Reversibilità piena alle giovani vedove:
La Corte Costituzionale ha stabilito la reversibilità piena e duratura anche in caso di matrimoni durati meno di 10 anni tra coniugi con almeno 20 anni di differenza e ha così stabilito la illegittimità della norma contro le “giovani badanti” applicata alle pensioni liquidate dal 2012 con la Sentenza n. 174 del 2016.
A parlarci di reversibilità piena alle giovani vedove è anche l’articolo pubblicato oggi (15.7.2016) dal Sole 24 Ore (Firma: Matteo Prioschi, Fabio Venanzi; Titolo: “Matrimonio corto, pensione piena”) che vi proponiamo.
Ecco l’articolo.
Le giovani vedove (o vedovi) di ultrasettantenni hanno diritto a ricevere lunghe e “ricche” pensioni.

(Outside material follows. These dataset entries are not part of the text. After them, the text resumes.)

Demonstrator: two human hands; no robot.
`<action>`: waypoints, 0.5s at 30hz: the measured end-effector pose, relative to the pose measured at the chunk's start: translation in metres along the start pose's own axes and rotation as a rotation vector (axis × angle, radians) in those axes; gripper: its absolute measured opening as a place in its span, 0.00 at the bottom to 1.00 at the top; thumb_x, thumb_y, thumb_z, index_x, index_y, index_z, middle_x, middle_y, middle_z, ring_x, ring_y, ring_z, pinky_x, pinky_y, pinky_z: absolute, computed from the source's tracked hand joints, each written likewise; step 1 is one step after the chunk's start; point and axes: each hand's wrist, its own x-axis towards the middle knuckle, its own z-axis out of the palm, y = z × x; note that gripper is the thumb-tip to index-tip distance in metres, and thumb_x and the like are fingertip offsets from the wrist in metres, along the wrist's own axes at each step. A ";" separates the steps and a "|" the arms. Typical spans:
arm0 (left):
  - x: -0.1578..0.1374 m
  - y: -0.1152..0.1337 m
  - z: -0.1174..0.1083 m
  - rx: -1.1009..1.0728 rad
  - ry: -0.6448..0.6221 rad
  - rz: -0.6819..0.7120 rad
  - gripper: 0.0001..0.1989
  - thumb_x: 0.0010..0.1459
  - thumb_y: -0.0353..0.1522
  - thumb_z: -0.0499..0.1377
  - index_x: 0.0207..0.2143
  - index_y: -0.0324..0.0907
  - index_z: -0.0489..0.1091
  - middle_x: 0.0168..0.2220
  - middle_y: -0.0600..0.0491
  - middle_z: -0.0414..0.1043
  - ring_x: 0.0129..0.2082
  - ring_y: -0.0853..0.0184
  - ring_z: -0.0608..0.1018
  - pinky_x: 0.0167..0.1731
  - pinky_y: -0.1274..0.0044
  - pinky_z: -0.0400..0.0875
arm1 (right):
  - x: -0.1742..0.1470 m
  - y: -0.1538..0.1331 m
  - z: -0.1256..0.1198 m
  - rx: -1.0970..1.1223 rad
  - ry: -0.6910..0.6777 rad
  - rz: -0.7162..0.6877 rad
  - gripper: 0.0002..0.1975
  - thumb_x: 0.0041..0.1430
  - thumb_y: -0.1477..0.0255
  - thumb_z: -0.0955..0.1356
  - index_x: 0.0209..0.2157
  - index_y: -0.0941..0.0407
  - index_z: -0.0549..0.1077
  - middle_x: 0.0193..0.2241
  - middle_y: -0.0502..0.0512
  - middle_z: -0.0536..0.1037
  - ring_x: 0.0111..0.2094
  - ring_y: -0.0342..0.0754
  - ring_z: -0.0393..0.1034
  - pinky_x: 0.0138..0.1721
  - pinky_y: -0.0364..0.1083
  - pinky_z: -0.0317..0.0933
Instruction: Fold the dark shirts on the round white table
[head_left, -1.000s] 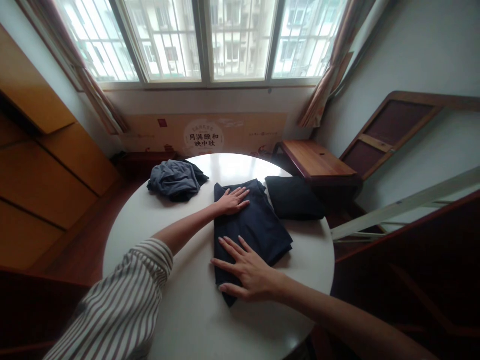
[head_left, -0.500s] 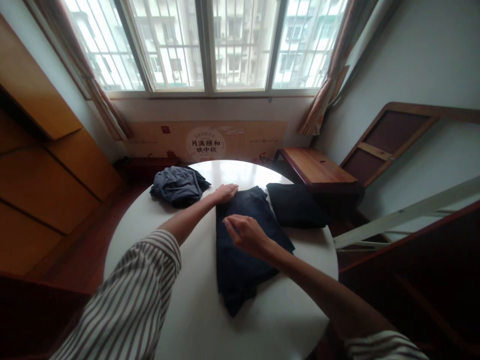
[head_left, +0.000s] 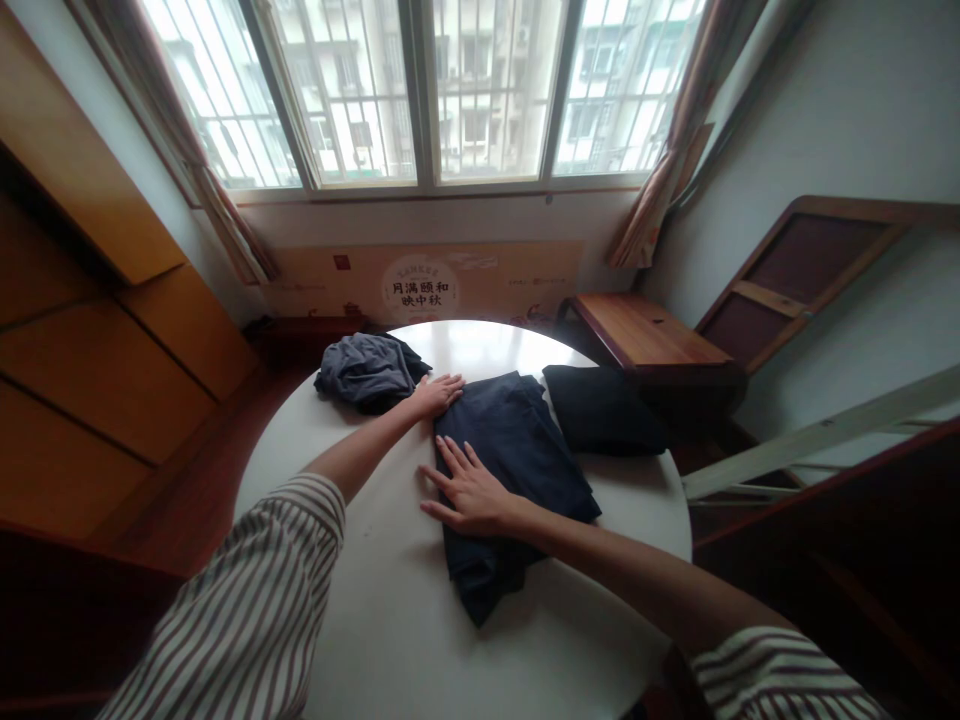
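Observation:
A dark navy garment (head_left: pixel 510 425), folded over with layered edges at its right side and near end, lies on the white round table (head_left: pixel 375 600). My left hand (head_left: pixel 439 395) rests at its far left corner, fingers stretched out and holding nothing. Across its left edge lies my right hand (head_left: pixel 469 492), fingers spread, the palm over the cloth and some fingertips reaching past the edge. What kind of garment it is I cannot tell. Right of it sits a folded black garment (head_left: pixel 604 410). A crumpled grey-blue garment (head_left: pixel 367 368) is heaped at the table's far left.
Beyond the table on the right stands a low wooden table (head_left: pixel 652 335). A pale rail (head_left: pixel 817 430) slants along the right side. Wooden cabinets (head_left: pixel 97 390) line the left, and a printed banner (head_left: pixel 315 275) hangs below the window (head_left: pixel 480 100).
My right hand has opened from a loosely closed shape and come down flat, spread on the garment's left edge. My left hand has shifted slightly left and nearer. The view has turned a little.

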 end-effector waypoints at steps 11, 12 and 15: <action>0.030 0.033 0.011 -0.206 0.276 0.025 0.17 0.64 0.37 0.56 0.50 0.37 0.75 0.49 0.43 0.76 0.49 0.59 0.77 0.53 0.71 0.68 | -0.075 -0.007 -0.036 -0.082 0.383 0.319 0.18 0.69 0.64 0.58 0.47 0.60 0.73 0.46 0.68 0.74 0.48 0.58 0.69 0.50 0.54 0.63; 0.034 0.035 0.011 -0.224 0.291 0.026 0.17 0.63 0.37 0.58 0.49 0.37 0.75 0.47 0.43 0.76 0.47 0.60 0.77 0.52 0.71 0.69 | -0.082 0.005 -0.040 -0.195 0.411 0.472 0.19 0.69 0.62 0.58 0.44 0.61 0.73 0.42 0.69 0.74 0.45 0.60 0.69 0.47 0.56 0.64; 0.046 0.039 0.010 -0.272 0.329 0.036 0.13 0.62 0.35 0.59 0.44 0.37 0.78 0.43 0.44 0.77 0.42 0.61 0.78 0.49 0.71 0.71 | -0.104 0.041 -0.042 -0.365 0.377 0.804 0.20 0.67 0.57 0.60 0.39 0.60 0.71 0.37 0.70 0.74 0.40 0.62 0.71 0.39 0.54 0.65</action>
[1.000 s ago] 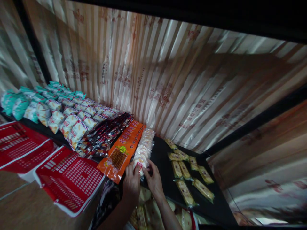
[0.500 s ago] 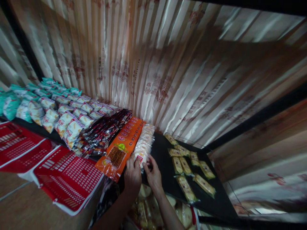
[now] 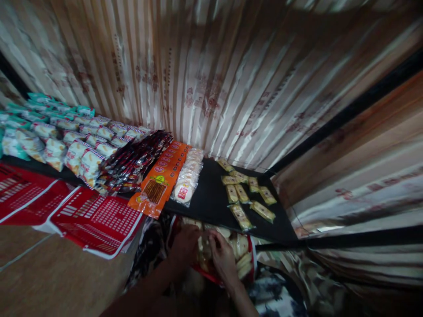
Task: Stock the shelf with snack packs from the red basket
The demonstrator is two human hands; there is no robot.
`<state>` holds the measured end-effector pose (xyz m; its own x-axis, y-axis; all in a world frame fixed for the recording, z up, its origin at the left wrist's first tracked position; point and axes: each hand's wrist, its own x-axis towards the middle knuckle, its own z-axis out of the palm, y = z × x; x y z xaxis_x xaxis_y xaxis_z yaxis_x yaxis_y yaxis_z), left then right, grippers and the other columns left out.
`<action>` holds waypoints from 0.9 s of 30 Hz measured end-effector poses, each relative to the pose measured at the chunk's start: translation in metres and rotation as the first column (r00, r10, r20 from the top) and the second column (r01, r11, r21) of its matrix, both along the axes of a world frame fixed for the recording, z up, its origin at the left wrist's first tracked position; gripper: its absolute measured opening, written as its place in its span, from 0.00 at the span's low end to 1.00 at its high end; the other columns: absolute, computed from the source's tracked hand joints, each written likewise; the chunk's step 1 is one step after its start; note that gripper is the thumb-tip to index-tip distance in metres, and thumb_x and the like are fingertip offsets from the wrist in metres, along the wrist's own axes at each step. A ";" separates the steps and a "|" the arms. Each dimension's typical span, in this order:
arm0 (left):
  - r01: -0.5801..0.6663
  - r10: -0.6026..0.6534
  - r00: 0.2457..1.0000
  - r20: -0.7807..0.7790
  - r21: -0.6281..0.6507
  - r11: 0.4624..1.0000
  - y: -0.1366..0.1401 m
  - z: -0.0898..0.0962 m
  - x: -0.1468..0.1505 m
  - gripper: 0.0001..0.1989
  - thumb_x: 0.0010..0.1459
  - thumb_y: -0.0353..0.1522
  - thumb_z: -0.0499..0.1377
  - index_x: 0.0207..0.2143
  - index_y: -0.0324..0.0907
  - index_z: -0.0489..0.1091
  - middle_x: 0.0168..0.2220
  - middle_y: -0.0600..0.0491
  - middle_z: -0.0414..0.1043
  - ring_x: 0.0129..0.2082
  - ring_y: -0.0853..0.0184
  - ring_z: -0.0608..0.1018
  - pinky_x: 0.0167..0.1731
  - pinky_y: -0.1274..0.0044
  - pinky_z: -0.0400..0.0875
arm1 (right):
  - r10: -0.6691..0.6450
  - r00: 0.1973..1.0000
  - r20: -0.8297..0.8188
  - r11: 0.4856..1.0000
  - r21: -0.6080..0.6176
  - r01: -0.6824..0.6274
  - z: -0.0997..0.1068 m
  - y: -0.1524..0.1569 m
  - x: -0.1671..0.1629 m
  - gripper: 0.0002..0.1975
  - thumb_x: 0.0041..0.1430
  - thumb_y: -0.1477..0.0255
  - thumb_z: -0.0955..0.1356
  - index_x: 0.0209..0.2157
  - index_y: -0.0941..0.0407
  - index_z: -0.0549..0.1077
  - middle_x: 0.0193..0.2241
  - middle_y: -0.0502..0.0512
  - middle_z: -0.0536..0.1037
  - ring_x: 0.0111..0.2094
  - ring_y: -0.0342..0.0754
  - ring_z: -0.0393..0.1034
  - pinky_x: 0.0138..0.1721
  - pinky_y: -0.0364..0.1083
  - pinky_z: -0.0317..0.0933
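Note:
Both hands are low over a red basket point(image 3: 254, 257) with a pale rim, below the shelf edge. It holds white round crackers in clear wrappers point(image 3: 241, 246). My left hand point(image 3: 185, 243) is dim over the basket's left side, its fingers blurred against the packets. My right hand point(image 3: 223, 253) is inside it with fingers curled and pressed together at a clear wrapper; what they grip is partly hidden. Above, a row of wrapped rice crackers point(image 3: 185, 187) lies on the black shelf point(image 3: 205, 207), beside an orange snack-stick bag point(image 3: 155, 189).
Yellow wrapped bars point(image 3: 241, 193) lie scattered on the right of the shelf. Dark shiny packets point(image 3: 135, 165) and white snack bags point(image 3: 76, 154) fill the left. Red baskets point(image 3: 99, 220) stand in front of the shelf, and a pleated curtain point(image 3: 198, 88) hangs behind.
Both hands have left the front of the rice cracker row and come down into the basket. The front rice cracker packet now lies untouched on the shelf. The view has tilted downward and shifted right.

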<state>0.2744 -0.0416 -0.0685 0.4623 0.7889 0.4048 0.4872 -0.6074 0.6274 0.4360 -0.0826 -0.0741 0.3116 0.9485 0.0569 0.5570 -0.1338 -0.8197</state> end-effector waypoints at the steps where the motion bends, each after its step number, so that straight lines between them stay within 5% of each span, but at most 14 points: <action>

La Corte costituzionale, infatti, con la sentenza 174/2016 depositata ieri, ha stabilito l’illegittimità della norma “anti (giovani) badanti” applicata alle pensioni liquidate dal 2012 nel caso di matrimoni durati meno di dieci anni tra persone con almeno vent’anni di differenza.
Nell’attribuire rilievo all’età del coniuge titolare di trattamento pensionistico diretto al momento del matrimonio e alle differenza di età tra i coniugi, argomentano i giudici, si introduce una regolamentazione irragionevole e incoerente con il fondamento solidaristico della pensione di reversibilità.
La norma (articolo 18, comma 5, del decreto legge 98/2011) ha previsto, a decorrere dal 2012, che le pensioni di reversibilità fossero erogate al coniuge superstite in misura ridotta qualora il matrimonio fosse stato contratto a una età superiore a 70 anni da parte del coniuge deceduto titolare della pensione, tra le due persone ci fosse una differenza di età anagrafica superiore a 20 anni e che il matrimonio fosse durato meno di dieci anni.
La quota di pensione di norma spettante al coniuge superstite è del 60%, ma la presenza di tutti i requisiti sopra citati comportava la riduzione del trattamento del 10% per ogni anno di matrimonio mancante rispetto al limite di dieci. Secondo la relazione tecnica alla legge 111/2011 (di conversione del Dl 98/2011), il provvedimento riguarda circa 8.000 pensioni, meno del 4% di quelle liquidate ai superstiti ogni anno. Peraltro il taglio si fa sentire solo su 5.500-5.600, perché negli altri casi la decurtazione fa scattare l’integrazione al minimo che in parte compensa il taglio.
La norma voleva arginare il fenomeno sempre più crescente dei matrimoni di comodo. Ma a questo riguardo la Corte costituzionale osserva che è stata enfatizzata la «patologia del fenomeno, partendo dal presupposto di una genesi immancabilmente fraudolenta del matrimonio tardivo». Questa considerazione, secondo i giudici, non tiene conto dell’evoluzione del costume sociale e nemmeno dell’allungamento dell’aspettativa di vita.
A nulla è servito prevedere, da parte del legislatore, che il taglio dell’assegno non operasse in presenza di figli minori, studenti o inabili.
L’ampia portata della norma – non contemperando i diversi diritti oggetto di tutela della carta fondamentale – ne determina l’intrinseca irragionevolezza, anche con riferimento all’aumento dell’aspettativa di vita e con il fondamento solidaristico posto a fondamento della pensione di reversibilità in favore del coniuge rimasto in vita. In altri termini la prestazione non può essere collegata a elementi esterni al rapporto giuridico (appunto il matrimonio) qual è il fattore della durata del rapporto coniugale. Inoltre tale collegamento tra “contratto” e prestazione pensionistica non ha portata generale e quindi è in palese contrasto con i principi di eguaglianza.
Né può essere invocata la disciplina applicabile alle pensioni di reversibilità nei confronti del coniuge titolare di assegno divorzile. In questo caso, infatti, la durata del matrimonio non incide sulla determinazione del trattamento pensionistico (che rimane al 60% del trattamento di riferimento) ma entra in gioco solo qualora il deceduto lascia più coniugi ed ex coniugi, al fine di attribuire pro quota l’assegno ai soggetti aventi diritto.